O homem e o chifre
Do outro lado da rua alguém gritou para o Anu:
----Olha quem vem vindo ali, Anu!!!
O Anu, um mulato espigado de aproximadamente 30 anos, é daquele tipo que adora colocar apelidos nas pessoas e fazer coisas erradas só para depois se rachar de rir com o resultado das suas danuras. Alias, rir é o que ele mais gosta de fazer e foi exatamente isso que fez quando viu o Josiano atravessando a praça carregando uma enorme churrasqueira nos ombros.
Rapidamente ele correu para dentro da padaria e se escondeu no interior do banheiro, que tinha uma janela voltada para a praça de onde se avistava todos que passavam em direção à rua da igreja.
O Josiano, coitado, um nordestino mirrado e cheio de filhos, que tinha por prazer encostar-se com a sua mulher em um balcão de boteco para encher a pança de cerveja, ficava doido da vida quando passava por ali com a sua companheira e alguém o chamava de Tufão, um personagem de novela em que a mulher lhe metia o chifre, ou seja, traía-o com outros homens. E é lógico, quando o pessoal percebeu que aquilo o irritava, não deram mais sossego para o pobre do Josiano. Toda vez que ele passava o pessoal zombava com ele só para ver o infeliz se descabelar de tanto xingar.
No começo era só Tufão. Ele então, já meio bêbado, derramava um caminhão de palavrões e ameaçava todo mundo de morte. Depois começaram a chamar o infeliz de Tufão corno e chifrudo, o que o deixava ainda mais irritado. E quanto mais ele ficava nervoso, mais o pessoal dava risada e mais atazanavam com a sua vida.
E naquele domingo de sol abrasador, lá vinha o pobre Josiano com aquela enorme churrasqueira sobre os ombros, bufando e suando feito um burro velho, acompanhado da sua mulher, que caminhava trôpega logo atrás dele visivelmente embriagada.
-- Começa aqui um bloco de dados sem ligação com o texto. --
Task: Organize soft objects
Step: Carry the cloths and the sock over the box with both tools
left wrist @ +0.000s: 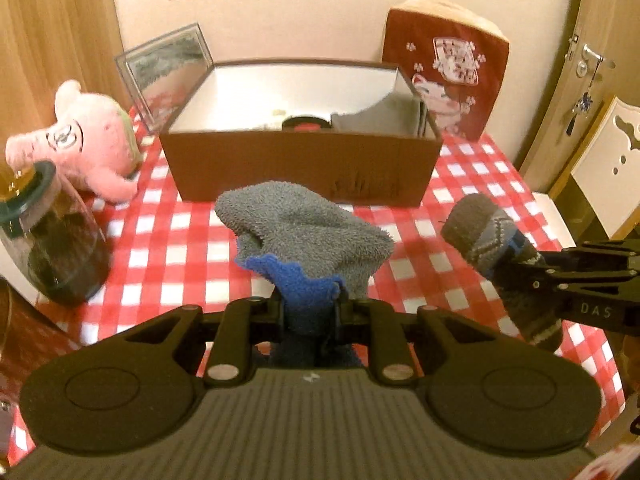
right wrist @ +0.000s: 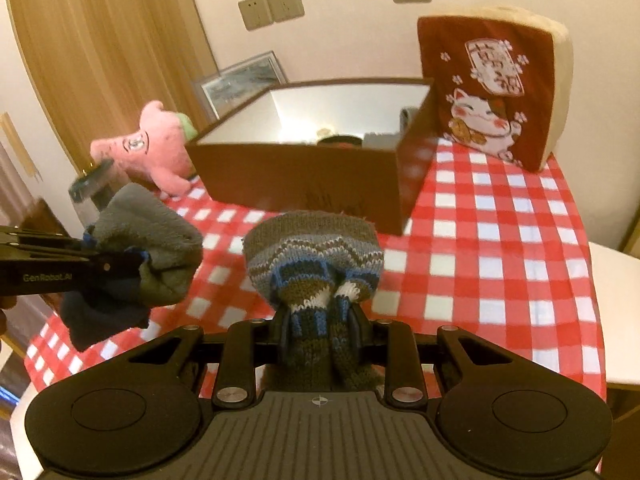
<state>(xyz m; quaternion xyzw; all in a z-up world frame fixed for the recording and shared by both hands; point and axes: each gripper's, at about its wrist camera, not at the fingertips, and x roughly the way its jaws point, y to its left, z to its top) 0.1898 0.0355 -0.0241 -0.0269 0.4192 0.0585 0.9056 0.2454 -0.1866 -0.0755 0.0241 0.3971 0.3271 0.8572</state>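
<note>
My left gripper [left wrist: 310, 312] is shut on a fuzzy grey sock with blue trim [left wrist: 304, 240], held above the checked tablecloth [left wrist: 176, 240]. In the right wrist view that gripper [right wrist: 120, 268] comes in from the left with the grey sock [right wrist: 152, 248]. My right gripper [right wrist: 322, 320] is shut on a brown and blue patterned knit sock [right wrist: 314, 256]. The left wrist view shows it at the right [left wrist: 532, 276], gripping the knit sock [left wrist: 488, 236]. Beyond both stands an open brown box [left wrist: 300, 164] with white inner walls and grey cloth inside [left wrist: 376, 116].
A pink plush toy [left wrist: 84, 136] lies left of the box. A red lucky-cat cushion [right wrist: 492, 92] stands at the back right. A glass jar with a dark lid [left wrist: 52, 232] is at the near left. A clear case [left wrist: 164, 68] leans on the wall behind.
</note>
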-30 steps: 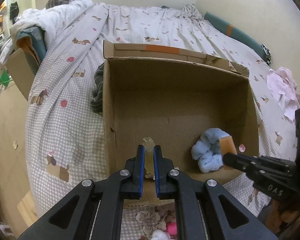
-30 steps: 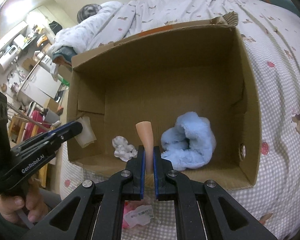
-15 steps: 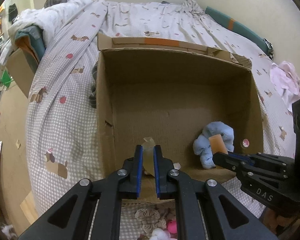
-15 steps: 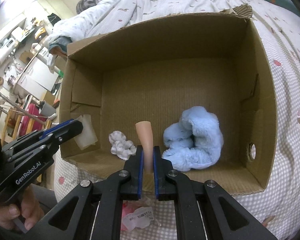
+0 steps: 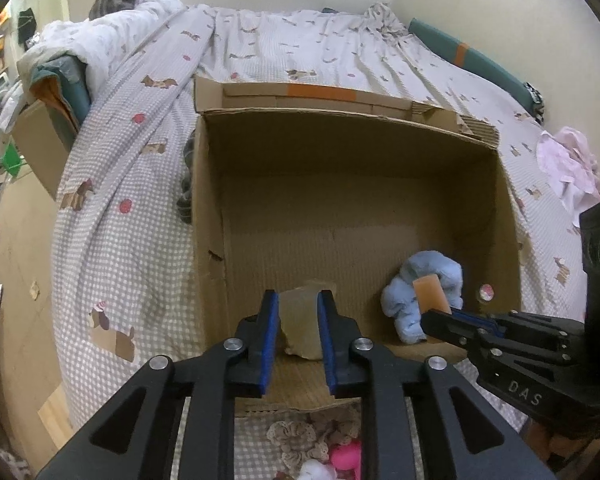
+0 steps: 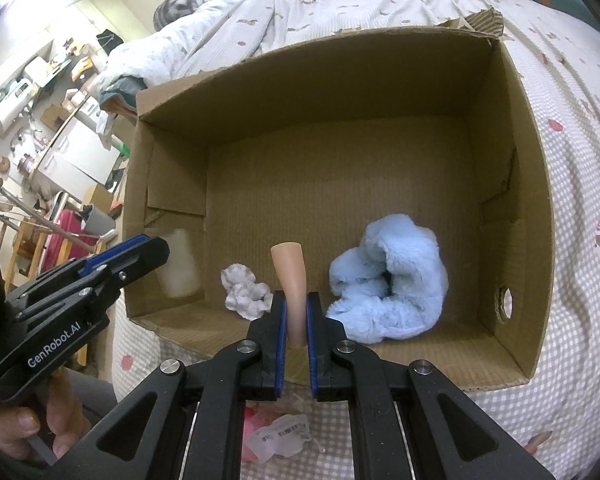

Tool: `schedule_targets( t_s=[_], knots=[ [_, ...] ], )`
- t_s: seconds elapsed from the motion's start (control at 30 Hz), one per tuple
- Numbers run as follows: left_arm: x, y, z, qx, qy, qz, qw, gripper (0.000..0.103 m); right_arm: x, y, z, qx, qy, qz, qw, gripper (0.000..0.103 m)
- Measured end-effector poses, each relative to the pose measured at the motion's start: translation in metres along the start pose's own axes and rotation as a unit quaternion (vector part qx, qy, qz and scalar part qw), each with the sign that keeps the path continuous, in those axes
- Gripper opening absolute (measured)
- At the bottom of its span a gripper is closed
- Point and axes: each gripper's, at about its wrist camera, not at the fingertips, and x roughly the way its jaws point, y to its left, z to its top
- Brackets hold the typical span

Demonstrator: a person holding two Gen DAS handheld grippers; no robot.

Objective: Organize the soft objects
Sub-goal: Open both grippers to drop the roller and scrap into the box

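An open cardboard box [image 5: 504, 216] [image 6: 536, 184] lies on the bed. My left gripper [image 5: 298, 304] hangs over its near left corner with jaws parted around a pale translucent sponge [image 5: 300, 320] [image 6: 178, 268]. My right gripper [image 6: 296, 312] is shut on a peach wedge sponge [image 6: 290, 276] [image 5: 430, 298] over the box's near edge. Inside the box lie a fluffy light-blue cloth [image 6: 388, 280] [image 5: 404, 300] and a small white crumpled piece [image 6: 244, 290].
A lace scrunchie [image 5: 296, 436], a pink item [image 5: 346, 454] and a white fluffy bit [image 5: 314, 470] lie on the checked bedspread [image 5: 120, 240] before the box. A plastic wrapper [image 6: 278, 436] lies there too. Pink clothing [image 5: 568, 164] sits at right.
My left gripper's jaws have spread wider around the pale sponge. Both grippers have moved in over the box's near edge. The right gripper keeps its hold on the peach sponge.
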Motion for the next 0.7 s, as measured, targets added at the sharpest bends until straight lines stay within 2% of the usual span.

Assim que começaram a atravessar a praça em direção à rua da igreja, o Anu berrou a todo pulmões:
-----Ai, Tufão! Tá carregando o chifre?
O Josiano virou-se rapidamente em direção de onde tinha vindo à voz e retrucou:
----Eu tô carregando o rabo da sua mãe, seu desgraçado!!!
O Severino ficou completamente possesso. Foi palavrão pra tudo quanto era lado.
Não precisa nem dizer, teve gente que até rolou no chão de tanto rir.
E o Josiano, depois de ter esparramado a sua enxurrada de intempéries, chamou pela mulher, que estava discutindo com alguns rapazes sentados na escada da granja e foi-se embora soltando chispas e faiscas pelos quatro cantos do corpo. Vez ou outra voltava-se para desferir algum nome feio para as pessoas já distantes, que não paravam de rir diante da comicidade da cena.
Assim que ele sumiu lá no fim da rua as pessoas se esqueceram de tudo aquilo e a praça voltou a sua normalidade como se nada houvesse acontecido.
As atenções agora eram todas para a perua do vendedor de ovos, que vinha subindo a rua com seu alto falante no último volume, anunciando 30 ovos por dez Reais.